Routine examination of a peripheral blood smear showed B. microti in 4% of erythrocytes (Figure); a blood sample from the infant was positive by PCR for B. microti DNA. Total B. microti antibody titer was > 256 by indirect immunofluorescence assay, with a polyvalent secondary antibody (anti-IgG+IgA+IgM) (4) that was presumed to be principally IgG because test results for IgM were negative (online Technical Appendix, wwwnc.cdc.gov/EID/ pdfs/11-0988-Techapp.pdf). The heel-stick blood sample obtained on the infant's third day of life as part of newborn screening was tested and found to be negative for B. microti by PCR (5) and for IgM but total antibody positive (> 128) (online Technical Appendix).

Examination of the placenta showed focal basal decidual inflammation, mild chorangiosis, and villus dys-maturity. Babesia spp. piroplasms were not detected in maternal or fetal blood by histologic examination of hematoxylin and eosin-stained sections of formalin-fixed, paraffin-embedded tissue of the placenta disk, amnion/ chorion, and umbilical cord. Babesia DNA was detected by real-time PCR testing of paraffin-embedded placenta tissue (online Technical Appendix) (6). Cycle threshold values were relatively high (37.1-38.2), indicating that the amount of parasite DNA in the sample was close to the limit of detection; results were reproducible on duplicate testing of DNA samples extracted from separate paraffin blocks. The real-time PCR product was of the correct size, and the melting curve demonstrated melting temperatures within 1[degrees]C from the placenta, the positive control, and a positive sample from an unrelated patient, confirming that the correct product was amplified. At time of the illness in the infant, the mother was negative for Babesia spp. according to PCR and smear but positive for total antibodies (> 256).
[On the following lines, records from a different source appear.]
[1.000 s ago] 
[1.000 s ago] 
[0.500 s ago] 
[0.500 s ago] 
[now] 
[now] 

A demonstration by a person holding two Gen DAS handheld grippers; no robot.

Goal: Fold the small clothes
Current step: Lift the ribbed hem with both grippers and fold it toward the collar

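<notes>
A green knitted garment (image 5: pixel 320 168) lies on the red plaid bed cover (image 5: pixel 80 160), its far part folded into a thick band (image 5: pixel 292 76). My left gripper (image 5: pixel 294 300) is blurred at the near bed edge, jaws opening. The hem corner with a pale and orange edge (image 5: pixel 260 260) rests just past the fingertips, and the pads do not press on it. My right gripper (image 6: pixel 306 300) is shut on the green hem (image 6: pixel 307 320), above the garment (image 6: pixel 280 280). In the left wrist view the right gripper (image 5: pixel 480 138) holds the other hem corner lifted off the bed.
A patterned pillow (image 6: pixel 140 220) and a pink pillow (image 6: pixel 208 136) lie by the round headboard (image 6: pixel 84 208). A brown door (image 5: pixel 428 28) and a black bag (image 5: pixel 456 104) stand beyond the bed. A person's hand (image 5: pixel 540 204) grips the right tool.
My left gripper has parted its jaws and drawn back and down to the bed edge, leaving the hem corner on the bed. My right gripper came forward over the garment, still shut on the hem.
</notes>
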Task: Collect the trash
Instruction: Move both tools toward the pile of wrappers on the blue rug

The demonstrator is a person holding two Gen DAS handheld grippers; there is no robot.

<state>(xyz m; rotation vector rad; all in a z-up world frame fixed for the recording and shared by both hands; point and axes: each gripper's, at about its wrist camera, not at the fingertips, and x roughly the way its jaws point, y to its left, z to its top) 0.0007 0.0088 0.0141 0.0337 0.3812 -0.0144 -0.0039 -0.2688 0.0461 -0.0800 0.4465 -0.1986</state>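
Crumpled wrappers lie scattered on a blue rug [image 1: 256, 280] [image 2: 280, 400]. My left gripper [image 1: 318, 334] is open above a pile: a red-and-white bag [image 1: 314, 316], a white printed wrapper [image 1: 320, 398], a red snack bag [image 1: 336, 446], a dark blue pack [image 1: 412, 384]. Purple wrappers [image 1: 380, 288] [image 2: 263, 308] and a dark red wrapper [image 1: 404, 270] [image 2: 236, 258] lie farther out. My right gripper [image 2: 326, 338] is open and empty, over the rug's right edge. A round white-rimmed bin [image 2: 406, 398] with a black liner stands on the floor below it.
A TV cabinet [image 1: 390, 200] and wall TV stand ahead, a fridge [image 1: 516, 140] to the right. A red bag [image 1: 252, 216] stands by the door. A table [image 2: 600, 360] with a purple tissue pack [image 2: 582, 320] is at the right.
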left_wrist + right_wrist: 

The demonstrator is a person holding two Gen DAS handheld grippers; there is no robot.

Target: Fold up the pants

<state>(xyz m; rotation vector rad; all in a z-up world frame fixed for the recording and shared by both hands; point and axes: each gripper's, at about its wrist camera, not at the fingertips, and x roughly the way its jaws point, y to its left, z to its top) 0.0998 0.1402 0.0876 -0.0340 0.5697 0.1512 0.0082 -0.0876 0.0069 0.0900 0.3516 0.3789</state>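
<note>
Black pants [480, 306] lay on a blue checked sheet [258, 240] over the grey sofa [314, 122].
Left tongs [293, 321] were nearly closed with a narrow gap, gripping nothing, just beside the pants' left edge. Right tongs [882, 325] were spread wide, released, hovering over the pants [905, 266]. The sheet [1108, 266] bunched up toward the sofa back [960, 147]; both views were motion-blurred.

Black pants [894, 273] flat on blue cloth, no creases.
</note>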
The infant was treated with a 9-day course of azithromycin plus atovaquone. A blood transfusion was administered when her hemoglobin concentration fell to 5.2 g/dL. The infant became afebrile by 72 hours and was discharged after a 5-day hospitalization. Repeat blood smears revealed a parasite load of 0.3% at discharge. On final evaluation at 22 months of age, physical examination revealed no abnormalities; hemoglobin level was 11.7 g/dL, Babesia PCR was negative, and total Babesia antibody level was positive at 128.

Conclusions

Congenital babesiosis has been rarely reported (Table) (7-10). This case provided convincing evidence for congenital babesiosis because of prepartum infection involving the placenta in the mother. On the basis of experience with congenital malaria, we assume that Babesia spp. parasites cross the placenta during pregnancy or at the time of delivery (11,12). In congenital malaria, increasing evidence suggests that the malaria parasites are most often acquired antenatally by transplacental transmission of infected erythrocytes (12).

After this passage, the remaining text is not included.